I went to see this movie on opening day in the theater with a former Green Beret who did some very up-close-and-personal killing in Vietnam. I’ve seen photos of him and his platoon standing over a mass VC grave. He almost didn’t make it through the film, and said upon exiting that he never wanted to see anything that close to the truth about Vietnam again.

Sorry. He was a Ranger, and therefore wore a burgundy beret. I went with him and his daughter (whom I wanted in the worst way.)

What, a threesome with her dad?

Just the girl, thanks. Just the girl.

I worked in a movie theatre when Platoon came out. I overheard many vets saying that was how it was.

You may find it strange but many women came to see the film by themselves. I evesdropped on some of them and their husbands were vets and they had to know, or to get some idea of what their husbands went through.

Hey, a movie thread I can actually respond to! :smiley: This was actually the first Vietnam movie I ever saw, as part of a college course on that very subject.

From everything I’ve learned, it’s a highly accurate portrayal, and I doubt that anyone who actually knows about that terrible period in recent American history would disagree.

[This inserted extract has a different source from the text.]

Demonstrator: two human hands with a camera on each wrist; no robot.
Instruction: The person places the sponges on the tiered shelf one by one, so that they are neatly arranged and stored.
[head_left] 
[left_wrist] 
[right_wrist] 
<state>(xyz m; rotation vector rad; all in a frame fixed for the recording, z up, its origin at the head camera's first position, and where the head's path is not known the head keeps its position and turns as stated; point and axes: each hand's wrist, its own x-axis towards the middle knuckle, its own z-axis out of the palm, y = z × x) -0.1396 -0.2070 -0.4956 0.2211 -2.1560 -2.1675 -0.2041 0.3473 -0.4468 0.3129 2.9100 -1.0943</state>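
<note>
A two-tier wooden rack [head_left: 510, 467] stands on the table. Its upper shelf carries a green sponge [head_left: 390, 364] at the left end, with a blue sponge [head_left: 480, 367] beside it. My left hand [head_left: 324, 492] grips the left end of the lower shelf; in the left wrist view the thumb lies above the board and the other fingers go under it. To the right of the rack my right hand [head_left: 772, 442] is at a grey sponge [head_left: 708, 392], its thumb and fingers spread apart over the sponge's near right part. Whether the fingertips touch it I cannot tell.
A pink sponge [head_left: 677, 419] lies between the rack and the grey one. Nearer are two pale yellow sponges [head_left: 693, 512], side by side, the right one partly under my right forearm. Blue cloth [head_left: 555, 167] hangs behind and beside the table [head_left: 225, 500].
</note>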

Yes, a lot of people died. Yes, our forces destroyed entire villages without remorse. Yes, most of the people involved were in constant fear of their lives. And yes, it rained a lot. I think it says something that it was directed by Oliver Stone and eventually won Best Picture, and there’s NEVER been any massive public outrage over its legitimacy.

Yes, it takes a few creative liberties, but no more than any other movie.

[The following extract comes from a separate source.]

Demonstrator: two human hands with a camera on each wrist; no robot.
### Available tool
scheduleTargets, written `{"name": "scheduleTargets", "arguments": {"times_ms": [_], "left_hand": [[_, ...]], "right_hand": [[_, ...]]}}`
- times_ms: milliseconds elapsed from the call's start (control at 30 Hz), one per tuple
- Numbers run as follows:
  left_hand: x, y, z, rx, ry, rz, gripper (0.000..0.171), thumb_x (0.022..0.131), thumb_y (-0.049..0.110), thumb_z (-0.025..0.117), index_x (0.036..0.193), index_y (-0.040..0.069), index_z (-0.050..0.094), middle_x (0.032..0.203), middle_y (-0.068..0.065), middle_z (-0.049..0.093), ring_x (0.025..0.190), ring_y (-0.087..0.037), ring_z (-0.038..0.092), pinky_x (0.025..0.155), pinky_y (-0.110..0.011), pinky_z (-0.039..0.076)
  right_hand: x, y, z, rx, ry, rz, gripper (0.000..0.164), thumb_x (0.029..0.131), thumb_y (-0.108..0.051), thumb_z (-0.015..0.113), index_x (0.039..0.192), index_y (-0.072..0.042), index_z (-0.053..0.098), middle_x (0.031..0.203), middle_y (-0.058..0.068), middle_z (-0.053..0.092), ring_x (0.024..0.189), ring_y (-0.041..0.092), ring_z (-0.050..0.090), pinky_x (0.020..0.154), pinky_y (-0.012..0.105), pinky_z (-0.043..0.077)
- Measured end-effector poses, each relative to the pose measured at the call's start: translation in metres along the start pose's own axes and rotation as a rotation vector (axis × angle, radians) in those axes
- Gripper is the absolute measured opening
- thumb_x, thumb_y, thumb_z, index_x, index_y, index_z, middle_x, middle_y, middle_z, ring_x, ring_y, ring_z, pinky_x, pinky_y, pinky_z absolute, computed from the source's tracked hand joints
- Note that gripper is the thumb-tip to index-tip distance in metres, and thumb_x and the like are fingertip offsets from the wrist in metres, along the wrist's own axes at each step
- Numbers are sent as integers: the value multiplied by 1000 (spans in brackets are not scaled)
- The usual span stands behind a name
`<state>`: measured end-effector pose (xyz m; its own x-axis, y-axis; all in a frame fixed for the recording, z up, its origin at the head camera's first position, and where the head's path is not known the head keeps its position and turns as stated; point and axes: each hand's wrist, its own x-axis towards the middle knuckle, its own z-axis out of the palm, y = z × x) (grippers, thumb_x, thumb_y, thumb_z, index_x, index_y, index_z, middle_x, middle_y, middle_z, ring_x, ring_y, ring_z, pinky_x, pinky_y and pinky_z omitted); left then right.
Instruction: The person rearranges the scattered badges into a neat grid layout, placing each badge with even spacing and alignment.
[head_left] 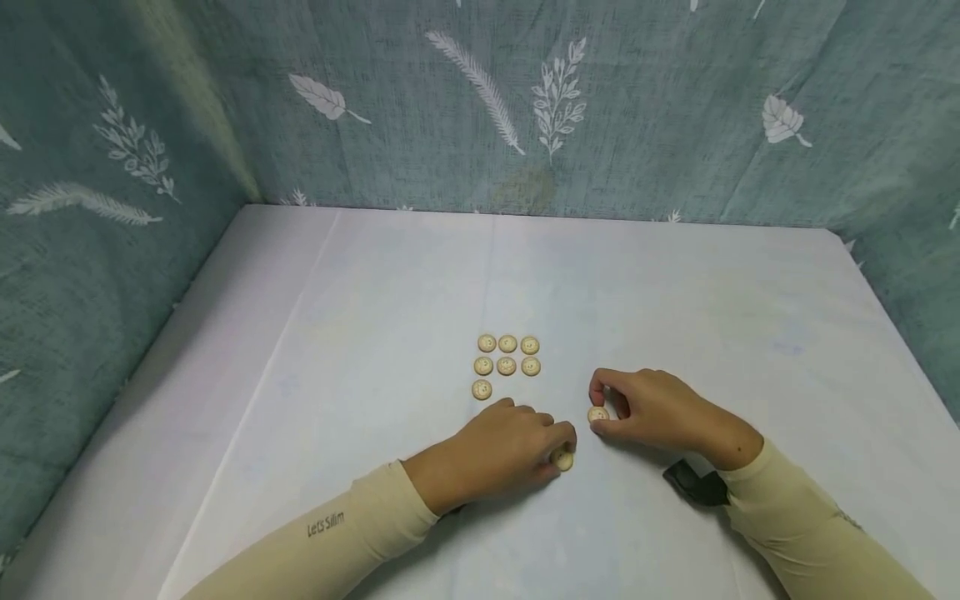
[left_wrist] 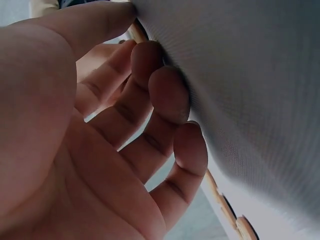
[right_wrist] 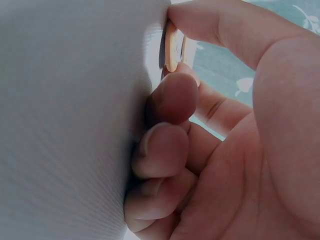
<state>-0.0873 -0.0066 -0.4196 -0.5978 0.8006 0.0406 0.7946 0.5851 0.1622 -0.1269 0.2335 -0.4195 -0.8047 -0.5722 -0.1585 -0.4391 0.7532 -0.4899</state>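
Several small, round, pale wooden discs with dark markings lie on the white cloth in the head view, in two full rows of three; a single disc [head_left: 482, 389] lies below their left end. My left hand [head_left: 506, 450] is just below and right of this group, its thumb and index finger pinching a disc [head_left: 562, 459] at the cloth. Further right, my right hand [head_left: 660, 414] pinches another disc [head_left: 597, 414] by its edges. That disc [right_wrist: 171, 46] stands out edge-on between thumb and finger in the right wrist view, with the other fingers curled against the cloth.
The white cloth [head_left: 360, 333] covers the whole tabletop. Teal fabric [head_left: 420, 108] with white leaf prints hangs behind it and along the sides. A dark strap piece [head_left: 696, 485] shows below the right wrist. Both forearms wear cream sleeves [head_left: 375, 517].
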Motion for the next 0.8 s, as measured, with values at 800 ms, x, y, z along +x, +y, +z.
{"name": "scheduleTargets", "arguments": {"times_ms": [800], "left_hand": [[-4,-19,-12,-51,-53,-55,15,89,33,73,100,25,68,65,18,62,58,3,45,67,-23,38]], "right_hand": [[-2,-4,-2,2,14,-16,19,87,-29,74,89,-26,55,61,-14,45,54,-1,40,54,21,33]]}}
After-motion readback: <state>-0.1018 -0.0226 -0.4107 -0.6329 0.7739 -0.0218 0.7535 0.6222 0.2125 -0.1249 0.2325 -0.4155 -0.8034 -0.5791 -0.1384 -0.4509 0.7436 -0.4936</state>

I didn’t find it particularly depressing. Sobering, maybe, but the main character being able to go home, health and sanity intact, and really understand exactly what made this conflict so horrible, I couldn’t help but see it as a small victory. He saw the elephant and returned home a better man…given the conflict in question, I could hardly envision a more positive result.

Check out Hamburger Hill if you want to see a pointless battle with no sense of accomplisment. That movie left me cold.

You realize that if he found out how you felt about his daughter, he could kill you eight different ways with just his thumb?

That certainly passed through my mind the night he caught us trying to sneak me into her room after hours.

I actually met one of the guys from the Platoon in which Oliver Stone served.
He showed us a lot of footage from documentaries about Vietnam and some interviews with Oliver Stone and some of the other survivors.
That really brought that movie to life for me.
He also said it was very close to the real experience.

[nitpick] It’s a maroon beret, but thats not correct either. Rangers wore the black beret until recently. When the Army decided to have everyone wear a black beret, the Rangers switched to a tan beret. See the cover of the book about Pat Tillman to see a picture of the tan beret.[/nitpick]

Or Gallipoli.

Interesting. He definitely wore a burgundy beret. In fact, I remember him specifically describing it as “burgundy.” What was he?

Platoon was good but I always felt that Stanley Kubrik’s Full Metal Jacket was a more disturbing portrayal of war.

…and if it was warm he wouldn’t wear much more.

82nd Airborne

There are a lot of soldiers who have gone though Ranger school and are not posted to a Ranger unit.